Logistic map is a simple example of discrtete dynamical systems defined as $$x_{i+1}=\lambda*x_{i}*(1-x_{i}).$$ It is known that for $\lambda=4$ this map shows a chaotic behavior for $x\in (0,1)$.
The question:
How could it be that the logistic map at $\lambda=4$ is chaotic, while, starting with $x_0=0.5$, the iteration goes to 1 then fixed at 0?
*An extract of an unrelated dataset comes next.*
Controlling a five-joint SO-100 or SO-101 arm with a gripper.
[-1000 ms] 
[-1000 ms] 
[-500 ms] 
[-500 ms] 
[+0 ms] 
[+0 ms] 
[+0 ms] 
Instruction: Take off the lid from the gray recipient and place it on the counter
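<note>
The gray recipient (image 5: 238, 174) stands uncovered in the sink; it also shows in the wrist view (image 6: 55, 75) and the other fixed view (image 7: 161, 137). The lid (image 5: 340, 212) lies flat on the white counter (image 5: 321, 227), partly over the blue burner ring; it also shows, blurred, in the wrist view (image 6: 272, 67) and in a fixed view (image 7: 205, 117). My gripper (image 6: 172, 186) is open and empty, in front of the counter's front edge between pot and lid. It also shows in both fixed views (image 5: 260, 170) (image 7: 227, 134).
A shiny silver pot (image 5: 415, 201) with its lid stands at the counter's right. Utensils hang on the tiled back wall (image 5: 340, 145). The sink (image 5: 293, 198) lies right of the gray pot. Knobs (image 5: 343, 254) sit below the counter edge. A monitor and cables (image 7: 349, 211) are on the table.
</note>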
Chaotic maps may still have fixed points and periodic orbits. What distinguishes a chaotic map is that points that start out close together quickly diverge from one another - this is called "sensitive dependence on initial conditions".
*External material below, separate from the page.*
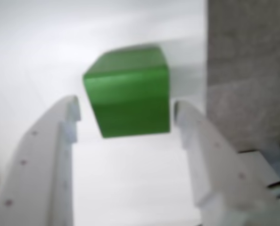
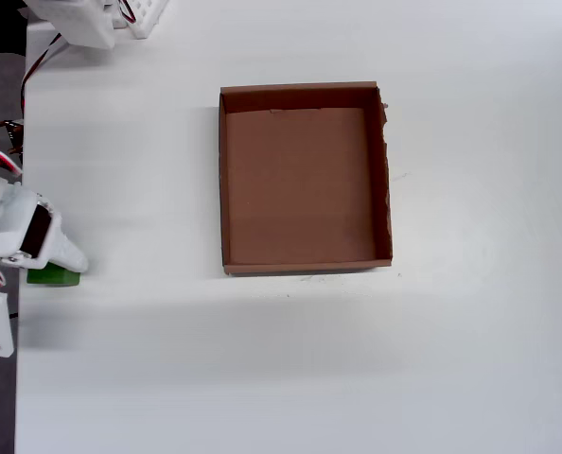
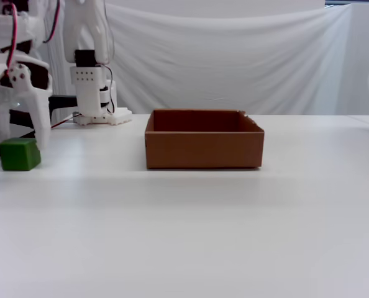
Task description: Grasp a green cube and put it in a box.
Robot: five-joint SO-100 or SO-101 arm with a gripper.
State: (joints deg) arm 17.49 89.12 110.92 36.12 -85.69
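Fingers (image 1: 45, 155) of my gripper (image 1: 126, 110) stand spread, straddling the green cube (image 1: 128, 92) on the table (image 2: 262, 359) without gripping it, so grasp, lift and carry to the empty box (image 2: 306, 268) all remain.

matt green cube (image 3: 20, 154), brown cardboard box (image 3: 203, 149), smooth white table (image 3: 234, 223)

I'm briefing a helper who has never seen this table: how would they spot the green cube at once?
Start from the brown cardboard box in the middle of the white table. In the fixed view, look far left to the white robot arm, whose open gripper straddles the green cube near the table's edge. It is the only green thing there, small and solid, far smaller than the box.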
For the logistic map $x_{i+1}=4x_i(1-x_i)$ the sequence $\{x_i\}$for an initial value $x_0=0.5$ is, as you say,
$\{0.5, 1, 0, 0, \dots \}$
but for $x_0=0.51$ we get the sequence
$\{0.51, 0.996, 0.00159936, 0.00637208, 0.025385647, \dots \}$
and for $x_0=0.52$ we get the sequence
$\{0.52, 0.9984, 0.00638976, 0.025395724, 0.099003124 \dots \}$
and by the time we get to $x_{10}$ the two sequences are completely different:
Contrast this with the behaviour when $\lambda=2$, when $x_{i+1}=2x_i(1-x_i)$:
$\{0.5, 0.5, 0.5, 0.5, \dots \} \\ \{0.51, 0.4998, 0.49999992, 0.5, \dots \} \\ \{0.52, 0.4992, 0.49999872, 0.5, \dots \}$
when initial points that start close to $0.5$ all rapidly converge to the fixed point $0.5$.